2 The Legislative Process as It Stands in the Spring 2014
The legislative procedure for enacting the General Data Protection Regulation is the ordinary legislative procedure in Article 289.1 and 294 Treaty of the Functioning of the European Union, TFEU. It is a co-decision procedure where the European Parliament and the Council decide jointly on the adoption of a legal act, upon the initiative of the Commission.6 If the European Parliament and the Council agrees on the same text at the first reading, the proposed act is enacted. In other case, the procedure continues with a second and possibly even a third reading, before which a conciliation committee is convened with members from the Council and the Parliament. The Commission continues to be involved throughout the procedure. First, the any amendments made by the Parliament or the Council must be accepted by the Commission, otherwise the Council can only enact the proposal unanimously, whereas otherwise a qualified majority is sufficient (Article 293.1 TFEU). Secondly, as long as the Council has not acted, the Commission may amend or even withdraw its proposal itself at any stage, if the developments are not in accordance with the interests of the Commission (Article 293.2 TFEU).
The process of enacting the General Data Protection Regulation coincides with the elections to the European Parliament in May 2014, and with the appointment of a new Commission later in the same year. This means that there now is a new European Parliament, which will not necessarily find itself bound by the views of the previous parliament. The position of the European Parliament taken on March 12, 2014, in the first reading, might thus be reassessed in later readings. However, the new Parliament can also decide not to start from scratch, but build on the work already done.
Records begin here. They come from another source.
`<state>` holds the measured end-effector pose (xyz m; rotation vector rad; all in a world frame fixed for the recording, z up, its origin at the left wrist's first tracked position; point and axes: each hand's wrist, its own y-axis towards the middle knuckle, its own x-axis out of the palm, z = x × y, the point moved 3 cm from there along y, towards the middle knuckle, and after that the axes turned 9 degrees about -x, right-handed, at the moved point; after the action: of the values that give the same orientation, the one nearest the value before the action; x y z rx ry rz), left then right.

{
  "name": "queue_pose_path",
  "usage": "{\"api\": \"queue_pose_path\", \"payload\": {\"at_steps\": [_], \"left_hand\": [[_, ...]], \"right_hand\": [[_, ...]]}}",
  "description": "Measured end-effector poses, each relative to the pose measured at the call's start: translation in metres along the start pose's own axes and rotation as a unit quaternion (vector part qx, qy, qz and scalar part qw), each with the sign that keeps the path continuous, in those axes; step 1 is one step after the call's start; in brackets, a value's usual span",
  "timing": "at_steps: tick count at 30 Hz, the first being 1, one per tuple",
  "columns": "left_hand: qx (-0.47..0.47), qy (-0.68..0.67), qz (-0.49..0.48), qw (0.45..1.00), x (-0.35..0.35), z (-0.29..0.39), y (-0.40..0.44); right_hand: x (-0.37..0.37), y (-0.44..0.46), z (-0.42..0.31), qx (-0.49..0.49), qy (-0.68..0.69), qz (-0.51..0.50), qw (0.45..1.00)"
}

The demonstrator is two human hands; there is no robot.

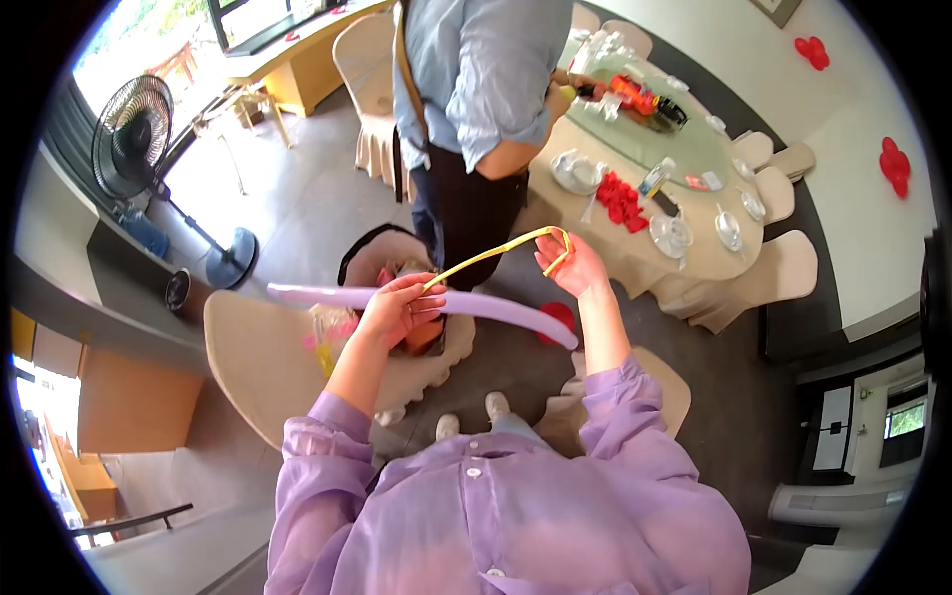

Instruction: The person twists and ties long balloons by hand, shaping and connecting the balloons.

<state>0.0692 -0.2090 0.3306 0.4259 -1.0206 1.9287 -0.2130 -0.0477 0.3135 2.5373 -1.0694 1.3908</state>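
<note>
A thin yellow strip (486, 256), like an uninflated long balloon, stretches between my two hands. One end is pinched in my left hand (405, 305). Its other end loops over the fingers of my right hand (573, 266), which is raised higher with the palm partly showing. A long, inflated light purple balloon (496, 309) lies crosswise just below, passing behind my left hand; what supports it is hidden.
A person in a blue shirt (496, 69) stands ahead by a round table (694, 213) with wrapped dishes and red items (622, 202). Chairs (248, 347) stand nearby. A black fan (134, 139) is at the left. A red balloon (557, 322) is low behind the purple one.
</note>
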Motion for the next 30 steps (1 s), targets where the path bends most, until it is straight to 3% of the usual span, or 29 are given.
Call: {"api": "queue_pose_path", "payload": {"at_steps": [6,8,10,13,15,18,20,21,22,23,24,26,28,30], "left_hand": [[0.021,0.019,-0.017,0.999,0.032,0.032,0.052],[0.037,-0.005,-0.035,0.999,0.034,0.029,0.059],[0.024,0.011,-0.031,0.999,0.029,0.018,0.071],[0.007,0.000,-0.046,0.999,0.036,0.010,0.068],[0.068,0.021,0.039,0.997,0.024,0.010,0.057],[0.172,0.000,0.165,0.971,0.003,0.012,0.018],[0.179,-0.028,0.218,0.959,-0.035,-0.018,-0.010],[0.162,-0.032,0.240,0.957,-0.052,-0.038,-0.025],[0.143,-0.036,0.261,0.954,-0.066,-0.061,-0.040],[0.128,-0.057,0.280,0.950,-0.077,-0.088,-0.056],[0.113,-0.077,0.297,0.945,-0.082,-0.113,-0.073],[0.078,-0.143,0.319,0.934,-0.076,-0.157,-0.103],[0.062,-0.202,0.314,0.926,-0.073,-0.202,-0.122],[0.046,-0.247,0.321,0.913,-0.068,-0.231,-0.129]], "right_hand": [[-0.005,0.022,-0.036,-0.012,-0.021,0.015,1.000],[0.005,0.025,-0.019,0.029,-0.049,-0.037,0.998],[0.023,0.024,0.019,0.094,-0.134,-0.010,0.987],[0.066,0.023,0.080,0.120,-0.183,-0.122,0.968],[0.086,0.048,0.106,0.117,-0.206,-0.187,0.953],[0.132,0.075,0.119,-0.007,-0.252,-0.188,0.949],[0.155,0.087,0.134,-0.052,-0.256,-0.206,0.943],[0.155,0.098,0.152,-0.087,-0.287,-0.225,0.927],[0.142,0.119,0.173,-0.099,-0.423,-0.276,0.857],[0.129,0.130,0.188,-0.173,-0.587,-0.291,0.736],[0.118,0.137,0.202,-0.242,-0.721,-0.294,0.579],[0.112,0.132,0.210,-0.266,-0.715,-0.282,0.582],[0.115,0.112,0.221,-0.186,-0.702,-0.338,0.599],[0.099,0.088,0.251,-0.163,-0.699,-0.424,0.551]]}}
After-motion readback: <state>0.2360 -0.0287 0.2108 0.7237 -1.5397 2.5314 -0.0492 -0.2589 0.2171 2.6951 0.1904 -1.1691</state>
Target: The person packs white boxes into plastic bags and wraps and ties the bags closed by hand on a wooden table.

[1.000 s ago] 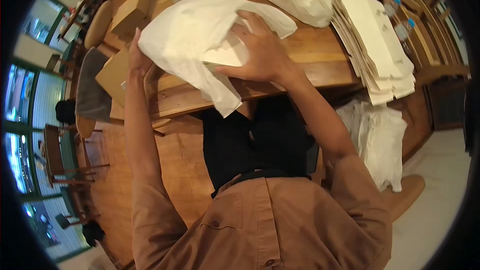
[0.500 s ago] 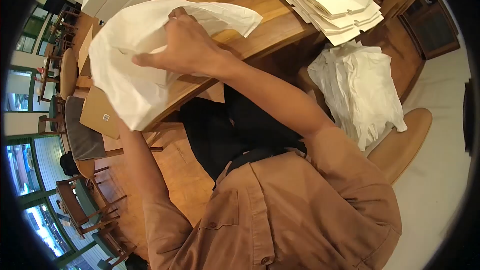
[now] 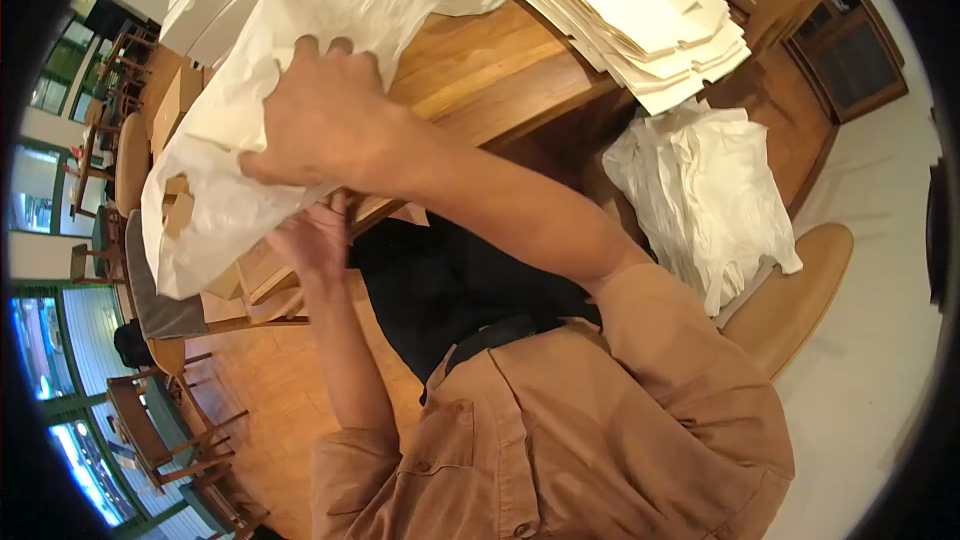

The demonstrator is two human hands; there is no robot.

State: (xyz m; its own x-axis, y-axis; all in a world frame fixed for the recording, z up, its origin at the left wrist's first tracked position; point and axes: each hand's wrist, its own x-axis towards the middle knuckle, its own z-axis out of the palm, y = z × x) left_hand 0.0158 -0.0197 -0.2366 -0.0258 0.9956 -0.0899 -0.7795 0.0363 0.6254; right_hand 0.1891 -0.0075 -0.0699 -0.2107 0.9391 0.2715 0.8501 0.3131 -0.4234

The next step in the procedures at this point is the first reading of the Council, expected to be held in the summer of 2014. If the Council does not accept the amendments of the Parliament, negotiations between the Parliament and the Council can start. As mentioned above, the procedures can continue into a second and even a third reading. The ambition of the EU legislators is still said to be to adopt the text before the end of the year 2014,7 but there are no guarantees that this timetable can be upheld. Further, according to the original proposal, the regulation shall apply from two years after it has entered into force (Article 90), allowing the Member States some time to make necessary adjustments to national law.
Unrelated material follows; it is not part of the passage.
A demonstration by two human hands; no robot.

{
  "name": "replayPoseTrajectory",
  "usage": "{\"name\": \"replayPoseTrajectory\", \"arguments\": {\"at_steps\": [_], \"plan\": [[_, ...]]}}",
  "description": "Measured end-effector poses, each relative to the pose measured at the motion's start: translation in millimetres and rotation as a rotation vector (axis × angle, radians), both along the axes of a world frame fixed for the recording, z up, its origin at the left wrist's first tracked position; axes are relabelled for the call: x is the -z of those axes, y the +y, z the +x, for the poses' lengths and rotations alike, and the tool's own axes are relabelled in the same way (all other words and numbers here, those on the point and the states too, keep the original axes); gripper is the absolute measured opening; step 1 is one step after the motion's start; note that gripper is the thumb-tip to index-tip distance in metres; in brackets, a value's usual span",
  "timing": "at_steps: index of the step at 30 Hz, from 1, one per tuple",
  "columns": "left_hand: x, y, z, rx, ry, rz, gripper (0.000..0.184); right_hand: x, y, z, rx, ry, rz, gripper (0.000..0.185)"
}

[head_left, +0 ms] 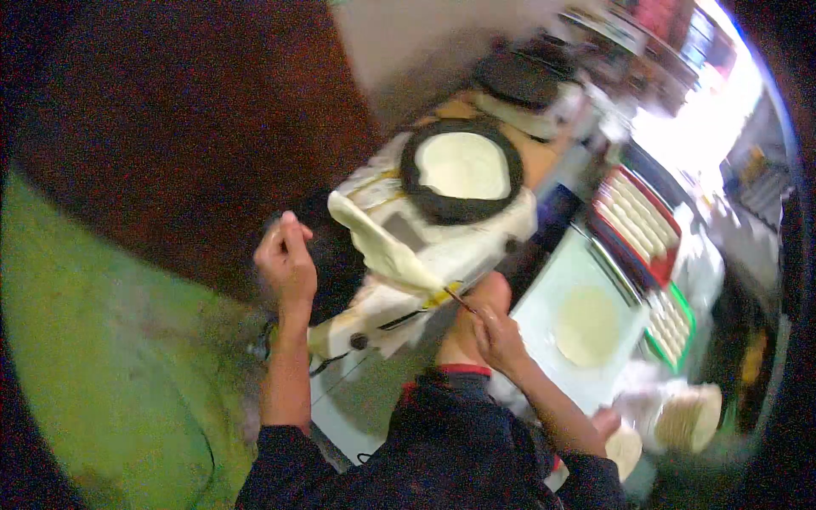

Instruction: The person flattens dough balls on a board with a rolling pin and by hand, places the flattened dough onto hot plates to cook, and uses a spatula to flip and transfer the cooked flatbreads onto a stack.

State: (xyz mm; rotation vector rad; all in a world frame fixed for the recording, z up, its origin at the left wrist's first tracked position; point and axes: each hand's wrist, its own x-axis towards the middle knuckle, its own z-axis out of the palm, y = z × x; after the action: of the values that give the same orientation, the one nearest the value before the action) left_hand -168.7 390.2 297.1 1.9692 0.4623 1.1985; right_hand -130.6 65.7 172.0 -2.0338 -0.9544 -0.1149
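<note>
My right hand (500,338) is closed around the end of a thin stick (456,296). A pale, limp flatbread (384,251) hangs lengthwise along the stick, over a white griddle appliance (493,231). My left hand (287,257) is raised to the left of the flatbread, apart from it. Its fingers are curled in and nothing shows in them. Dark surface (330,231) lies between that hand and the flatbread. Beyond, another flatbread (463,166) lies flat on a round black griddle (414,183).
On the right, a white counter (544,297) bears a flat dough round (588,325). A red tray (671,270) and a green-edged tray (685,304) hold several dough pieces. Stacked flatbreads (690,418) stand near my right elbow. Another black griddle (520,81) is farther back.
</note>
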Motion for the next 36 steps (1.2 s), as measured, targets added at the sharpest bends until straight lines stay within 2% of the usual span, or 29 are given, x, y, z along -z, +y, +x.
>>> {"name": "replayPoseTrajectory", "arguments": {"at_steps": [2, 3, 4, 6, 7, 10, 12, 14, 15, 16, 17, 18, 21, 24, 26, 28, 29, 31, 32, 34, 36], "plan": [[25.6, -61.9, 37.6, 0.24, 0.026, -0.144, 0.037, -17.0, -93.8, -30.5, 0.255, 0.179, -0.02, 0.026], [45.8, -97.2, 57.7, 0.317, 0.12, -0.144, 0.036, -22.8, -137.2, -50.3, 0.399, 0.158, -0.028, 0.025], [62.9, -141.8, 76.2, 0.517, 0.11, -0.165, 0.031, -27.9, -180.5, -74.7, 0.556, 0.138, -0.037, 0.024], [98.4, -246.2, 89.1, 0.803, 0.302, -0.477, 0.025, -48.4, -260.2, -136.5, 0.772, 0.004, -0.385, 0.025], [110.3, -300.6, 87.6, 0.995, 0.415, -0.541, 0.023, -32.9, -294.2, -169.7, 0.938, -0.159, -0.336, 0.027], [144.1, -445.1, 57.0, 1.381, 0.766, -0.729, 0.022, -46.8, -344.1, -266.1, 1.359, 0.146, -0.303, 0.03], [172.3, -521.3, 28.4, 1.593, 0.932, -0.868, 0.024, -29.7, -369.4, -306.0, 1.536, 0.115, -0.314, 0.029], [192.4, -584.6, -7.6, 1.673, 1.136, -1.172, 0.017, -20.0, -380.0, -341.1, 1.693, 0.309, -0.191, 0.028], [229.1, -627.9, -21.7, 1.688, 1.245, -1.206, 0.026, -13.7, -393.0, -356.0, 1.751, 0.436, -0.146, 0.028], [243.7, -644.7, -32.2, 1.796, 1.205, -1.081, 0.035, -11.9, -392.7, -363.2, 1.777, 0.56, -0.102, 0.027], [258.4, -661.4, -42.7, 1.892, 1.153, -0.957, 0.044, -17.0, -394.0, -368.5, 1.759, 0.548, -0.003, 0.026], [260.1, -685.9, -52.3, 1.633, 1.472, -1.205, 0.049, -12.7, -400.5, -380.8, 1.766, 0.64, 0.113, 0.026], [237.3, -707.2, -86.1, 1.417, 1.484, -1.159, 0.052, 5.7, -419.9, -426.8, 1.717, 0.846, 0.437, 0.026], [200.8, -713.5, -101.4, 1.564, 1.441, -0.487, 0.044, 31.9, -445.4, -459.1, 1.594, 0.933, 0.621, 0.027], [180.3, -713.2, -102.6, 1.601, 1.359, -0.031, 0.039, 80.5, -469.0, -467.4, 1.535, 0.95, 0.68, 0.027], [174.5, -711.8, -104.9, 1.594, 1.249, 0.416, 0.036, 127.3, -485.6, -476.0, 1.605, 0.888, 0.39, 0.03], [228.4, -713.8, -109.6, 1.531, 1.196, 0.271, 0.025, 141.4, -492.9, -477.2, 1.632, 0.85, 0.245, 0.032], [307.7, -738.8, -129.3, 1.446, 1.198, 0.094, 0.024, 149.5, -503.7, -475.3, 1.698, 0.704, 0.144, 0.036], [332.0, -745.3, -130.5, 1.412, 1.198, 0.031, 0.025, 152.1, -508.9, -474.0, 1.733, 0.627, 0.091, 0.039], [365.2, -753.5, -130.7, 1.354, 1.199, -0.069, 0.032, 159.5, -519.2, -471.2, 1.75, 0.634, -0.013, 0.03], [373.0, -756.1, -136.2, 1.311, 1.16, 0.02, 0.042, 163.9, -524.2, -473.4, 1.773, 0.649, -0.123, 0.026]]}}
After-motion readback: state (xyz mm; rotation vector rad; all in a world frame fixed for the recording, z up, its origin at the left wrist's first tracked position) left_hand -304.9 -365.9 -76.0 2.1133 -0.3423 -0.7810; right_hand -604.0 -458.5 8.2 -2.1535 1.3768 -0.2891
3 Change of Form: From Directive to Regulation
One of the more notable changes from the current situation is the fact that the proposed piece of legislation takes the form of a regulation and not as today, a directive. A regulation is a coherent form of legislation, which is binding in its entirety and directly applicable in all Member States. Directives are, on the other hand, merely binding as to the result to be achieved, but leaves to the Member States the choice of form and methods (Article 288 TFEU). A directive is thus a legislative form carried out in two steps, one European and one national, normally allowing some room for the Member States to adjust the legislation to national conditions, in form and to larger or lesser extent, in regards to content of the legislative act.